Prompt:
Only one stretch of the listing below is wanted: every line from the first to the line containing "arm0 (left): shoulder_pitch", set down exactly.

══════════

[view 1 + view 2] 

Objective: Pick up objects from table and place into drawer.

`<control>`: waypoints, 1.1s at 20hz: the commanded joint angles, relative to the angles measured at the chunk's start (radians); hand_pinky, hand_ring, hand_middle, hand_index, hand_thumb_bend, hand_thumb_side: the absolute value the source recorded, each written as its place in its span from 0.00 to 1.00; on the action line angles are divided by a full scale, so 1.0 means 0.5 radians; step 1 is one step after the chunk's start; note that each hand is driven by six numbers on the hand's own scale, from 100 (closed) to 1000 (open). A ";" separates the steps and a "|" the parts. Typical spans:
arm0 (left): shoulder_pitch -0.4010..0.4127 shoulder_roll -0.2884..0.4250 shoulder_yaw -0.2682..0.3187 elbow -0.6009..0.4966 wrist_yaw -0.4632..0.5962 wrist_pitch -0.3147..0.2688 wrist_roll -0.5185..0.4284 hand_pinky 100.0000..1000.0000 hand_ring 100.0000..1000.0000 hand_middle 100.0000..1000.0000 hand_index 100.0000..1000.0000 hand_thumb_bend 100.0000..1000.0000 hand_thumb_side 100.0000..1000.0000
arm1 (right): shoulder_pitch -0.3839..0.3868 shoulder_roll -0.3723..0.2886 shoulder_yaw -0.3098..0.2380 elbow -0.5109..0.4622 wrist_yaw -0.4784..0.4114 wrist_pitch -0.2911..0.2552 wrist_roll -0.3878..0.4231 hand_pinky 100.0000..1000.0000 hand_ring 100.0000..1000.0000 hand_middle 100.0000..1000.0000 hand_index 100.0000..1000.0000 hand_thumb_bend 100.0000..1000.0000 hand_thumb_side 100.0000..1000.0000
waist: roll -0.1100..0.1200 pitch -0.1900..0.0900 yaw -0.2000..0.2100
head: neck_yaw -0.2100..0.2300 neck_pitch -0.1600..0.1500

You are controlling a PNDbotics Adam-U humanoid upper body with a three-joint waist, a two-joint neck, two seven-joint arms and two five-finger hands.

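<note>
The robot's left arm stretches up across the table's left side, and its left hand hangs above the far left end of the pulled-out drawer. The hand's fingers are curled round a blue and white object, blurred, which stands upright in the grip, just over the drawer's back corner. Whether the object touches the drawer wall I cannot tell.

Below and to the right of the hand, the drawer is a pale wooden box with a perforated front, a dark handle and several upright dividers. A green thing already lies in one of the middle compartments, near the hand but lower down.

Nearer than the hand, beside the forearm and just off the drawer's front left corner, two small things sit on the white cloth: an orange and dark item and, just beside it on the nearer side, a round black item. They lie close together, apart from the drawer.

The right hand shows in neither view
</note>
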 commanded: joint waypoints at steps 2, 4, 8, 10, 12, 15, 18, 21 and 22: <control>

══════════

Response below:
[view 1 + view 2] 

Objective: Pick up objects from table and place into drawer.

`<control>`: waypoints, 1.1s at 20hz: the commanded joint angles, relative to the angles measured at the chunk's start (radians); hand_pinky, hand_ring, hand_middle, hand_index, hand_thumb_bend, hand_thumb_side: the absolute value the source recorded, each written as its place in its span from 0.00 to 1.00; on the action line angles are divided by a full scale, so 1.0 means 0.5 radians; step 1 is one step after the chunk's start; note that each hand is driven by six numbers on the hand's own scale, from 100 (closed) to 1000 (open). A ";" separates the steps and a "|" the parts. Typical spans:
arm0 (left): shoulder_pitch -0.4010..0.4127 shoulder_roll -0.2884..0.4250 shoulder_yaw -0.2682..0.3187 elbow -0.6009..0.4966 wrist_yaw -0.4632..0.5962 wrist_pitch -0.3147..0.2688 wrist_roll -0.5185..0.4284 hand_pinky 100.0000..1000.0000 hand_ring 100.0000..1000.0000 hand_middle 100.0000..1000.0000 hand_index 100.0000..1000.0000 hand_thumb_bend 100.0000..1000.0000 hand_thumb_side 100.0000..1000.0000

That is the complete answer.